The executive committee also decided Russian and Ukrainian clubs and national teams competing in UEFA competitions will be required to play their home matches at neutral venues until further notice.

This is set to affect Spartak Moscow in the Europa League, with the last-16 draw taking place later on Friday morning, and also Russia and Ukraine in the 2022-23 Nations League which is due to get under way in June.

FIFA has yet to take a decision on what to do about next month’s World Cup play-off matches.

Russia host Poland in a play-off semi-final on March 24 and could then face the winner of the Sweden v Czech Republic semi in Russia for a place in Qatar as things stand.

The federations of Poland, Sweden and the Czech Republic issued a statement on Thursday insisting matches should not be played on Russian territory and demanding “alternative solutions” be found.

FIFA president Gianni Infantino said on Thursday his organisation would look at the matter with “urgency” but said he hoped the situation would be resolved by next month.

Ukraine are due to face Scotland at Hampden Park in a play-off semi-final on March 24
Ukraine are due to face Scotland at Hampden Park in a play-off semi-final on March 24 (Marco Iacobucci/PA)

Ukraine are due to face Scotland at Hampden Park in a play-off semi-final on March 24, but that match is also in doubt with the Ukrainian league suspended following the invasion.

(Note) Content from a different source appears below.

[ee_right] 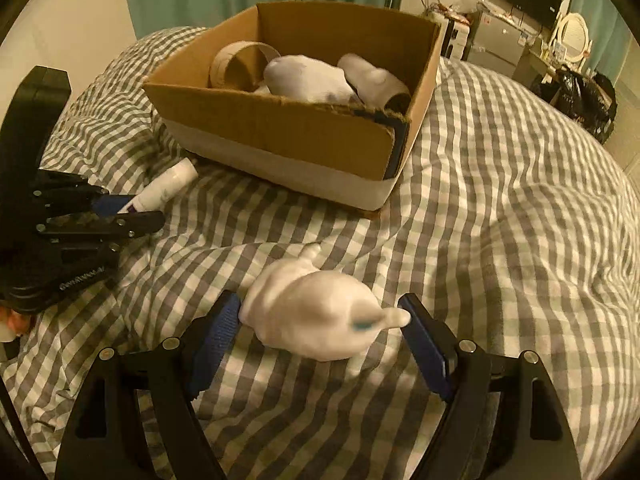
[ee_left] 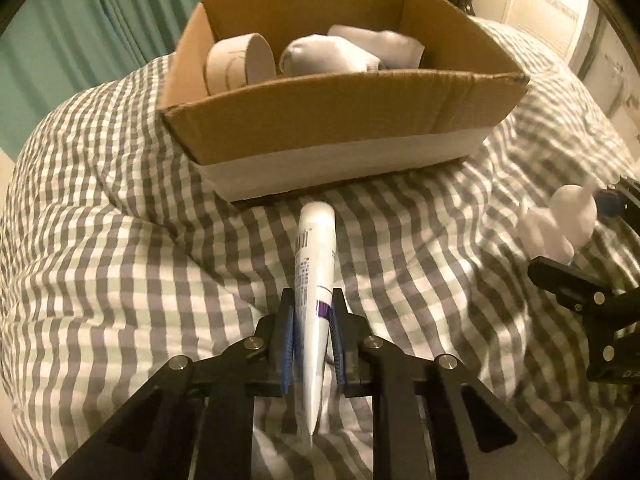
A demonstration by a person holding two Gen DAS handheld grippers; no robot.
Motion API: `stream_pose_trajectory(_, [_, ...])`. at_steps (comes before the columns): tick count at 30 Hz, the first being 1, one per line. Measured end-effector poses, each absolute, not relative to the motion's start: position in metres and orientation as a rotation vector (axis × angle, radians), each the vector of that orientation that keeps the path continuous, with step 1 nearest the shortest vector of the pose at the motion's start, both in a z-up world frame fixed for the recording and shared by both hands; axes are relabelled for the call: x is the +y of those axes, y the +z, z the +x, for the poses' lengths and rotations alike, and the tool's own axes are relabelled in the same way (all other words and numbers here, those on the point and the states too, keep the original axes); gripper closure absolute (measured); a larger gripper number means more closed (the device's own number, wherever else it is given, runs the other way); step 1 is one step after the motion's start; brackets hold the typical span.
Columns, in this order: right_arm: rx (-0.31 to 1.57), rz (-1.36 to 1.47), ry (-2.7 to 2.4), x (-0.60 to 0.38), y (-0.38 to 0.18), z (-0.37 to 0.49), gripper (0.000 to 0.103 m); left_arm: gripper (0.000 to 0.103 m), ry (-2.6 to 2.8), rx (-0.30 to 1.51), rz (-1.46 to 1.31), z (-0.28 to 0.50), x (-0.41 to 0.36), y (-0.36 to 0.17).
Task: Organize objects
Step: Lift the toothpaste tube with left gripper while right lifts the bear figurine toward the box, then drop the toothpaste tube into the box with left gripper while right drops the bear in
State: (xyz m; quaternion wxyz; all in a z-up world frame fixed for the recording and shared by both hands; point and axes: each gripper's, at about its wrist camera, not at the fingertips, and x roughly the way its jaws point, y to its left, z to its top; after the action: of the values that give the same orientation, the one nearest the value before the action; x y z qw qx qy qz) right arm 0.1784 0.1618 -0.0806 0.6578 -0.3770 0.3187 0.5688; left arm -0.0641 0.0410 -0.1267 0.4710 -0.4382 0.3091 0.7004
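Note:
My left gripper (ee_left: 313,308) is shut on a white tube (ee_left: 316,256) with a purple band; its cap end points at the cardboard box (ee_left: 344,120). The tube also shows in the right wrist view (ee_right: 164,190), held by the left gripper (ee_right: 132,210). My right gripper (ee_right: 320,308) is open, its blue pads on either side of a white animal figurine (ee_right: 308,312) lying on the bed, not clamped. The figurine also shows in the left wrist view (ee_left: 560,224). The box (ee_right: 288,136) holds a cardboard roll (ee_left: 240,62) and white socks (ee_left: 328,56).
Everything lies on a bed with a grey-and-white checked cover (ee_left: 120,240). Teal curtains (ee_left: 80,32) hang behind. A desk with a mirror and a dark bag (ee_right: 576,96) stands at the far right in the right wrist view.

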Motion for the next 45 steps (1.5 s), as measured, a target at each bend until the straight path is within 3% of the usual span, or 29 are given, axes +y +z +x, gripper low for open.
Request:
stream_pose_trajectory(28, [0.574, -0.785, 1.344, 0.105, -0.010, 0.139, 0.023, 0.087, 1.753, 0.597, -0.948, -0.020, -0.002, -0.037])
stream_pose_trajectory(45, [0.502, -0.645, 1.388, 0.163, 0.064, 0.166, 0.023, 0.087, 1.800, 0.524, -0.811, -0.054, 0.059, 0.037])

World players’ union FIFPRO issued a statement on the Russian invasion on Friday, saying: “FIFPRO commends the sanctions that have targeted the individuals and businesses that enable the Putin regime and its assault on the rule of law.

“Football must now follow the lead of democratic governments to review and sever any ties that undermine the basic principles of our industry.

“FIFPRO stands together with the Ukrainian people and we are currently seeking assurances and support from the international football bodies to protect professional players in the country.”

The PA news agency understands Russia’s ExCo member Alexander Dyukov and Ukrainian member Andrii Pavelko were both involved in Friday’s emergency UEFA meeting.

The European Club Association issued a statement supporting the decision taken by the ExCo to move the Champions League final away from Russia.

“We are deeply concerned by the ongoing situation in Ukraine and stand resolute with European and international sports organisations in insisting that the use of force and aggression between nations, communities or individuals is unacceptable,” the ECA statement read.

“As the body representing Europe’s leading football clubs, ECA will continue to monitor and work in tandem with UEFA to ensure the right decisions are taken for European club football in response to this grave situation.

“Above all, ECA’s thoughts and prayers are with the people of Ukraine.”

Culture Secretary Nadine Dorries welcomed the UEFA decision.

“Russia must not be allowed to exploit sporting and cultural events on the world stage to legitimise its unprovoked, premeditated and needless attack against a sovereign democratic state,” she said.

UEFA is also understood to be in discussions with its lawyers over the termination of its sponsorship deal with Russian energy firm Gazprom.

The company, which is majority-owned by the Russian state, is reported to pay UEFA 40 million euro (around £33.5m) a year to sponsor the Champions League and other competitions.

UEFA said on Friday: “There will be other meetings of the Exco soon where additional matters (related to the Russian invasion) will be addressed.”